*Task description*
All of the listing below must be repeated word for word. Pictures are the only thing to omit.

*Information provided*

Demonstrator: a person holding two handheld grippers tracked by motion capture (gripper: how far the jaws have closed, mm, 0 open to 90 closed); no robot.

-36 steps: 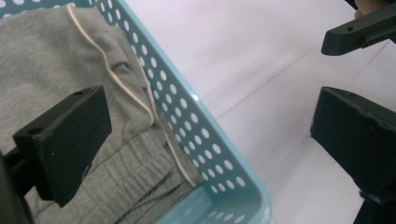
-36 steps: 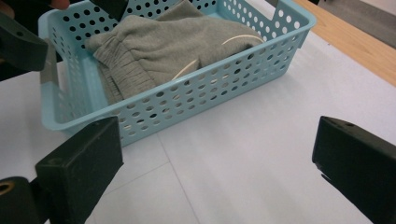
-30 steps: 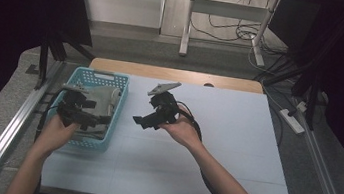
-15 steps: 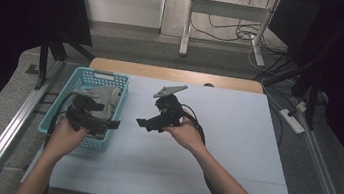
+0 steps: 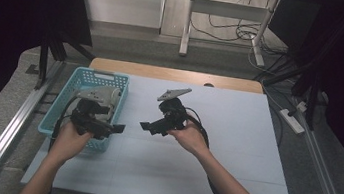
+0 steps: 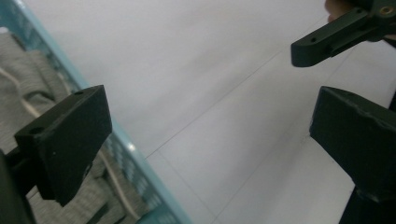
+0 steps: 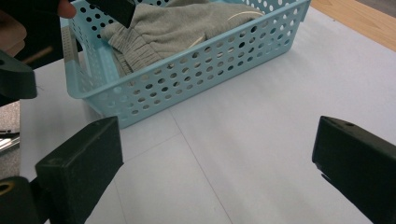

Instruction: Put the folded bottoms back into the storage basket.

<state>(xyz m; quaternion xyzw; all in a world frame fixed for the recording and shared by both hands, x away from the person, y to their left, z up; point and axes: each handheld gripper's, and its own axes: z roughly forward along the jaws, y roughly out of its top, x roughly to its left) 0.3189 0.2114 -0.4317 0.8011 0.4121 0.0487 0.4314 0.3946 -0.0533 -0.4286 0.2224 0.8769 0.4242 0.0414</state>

*Exercise answer*
Demonstrator: a person holding two handheld grippers tracked by motion capture (gripper: how far the jaws have closed, mm, 0 open to 90 closed); no robot.

-36 steps: 
-36 steps: 
-30 steps: 
-15 steps: 
+0 steps: 
+0 steps: 
+0 steps: 

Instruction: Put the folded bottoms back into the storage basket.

<state>(xyz m; quaternion xyzw; all in a world frame fixed for the recording and shared by both hands, x away from the person, y to their left, z up; point and axes: each handheld gripper's, and its own axes: z roughly forward along the jaws, y roughly out of its top, x roughly to its left) 0.3189 0.2114 -0.4317 0.8011 0.4121 0.0487 0.4314 0.3946 -0.0533 -0.4286 0.2224 0.8769 0.4242 0.0414</state>

This output contains the complete answer.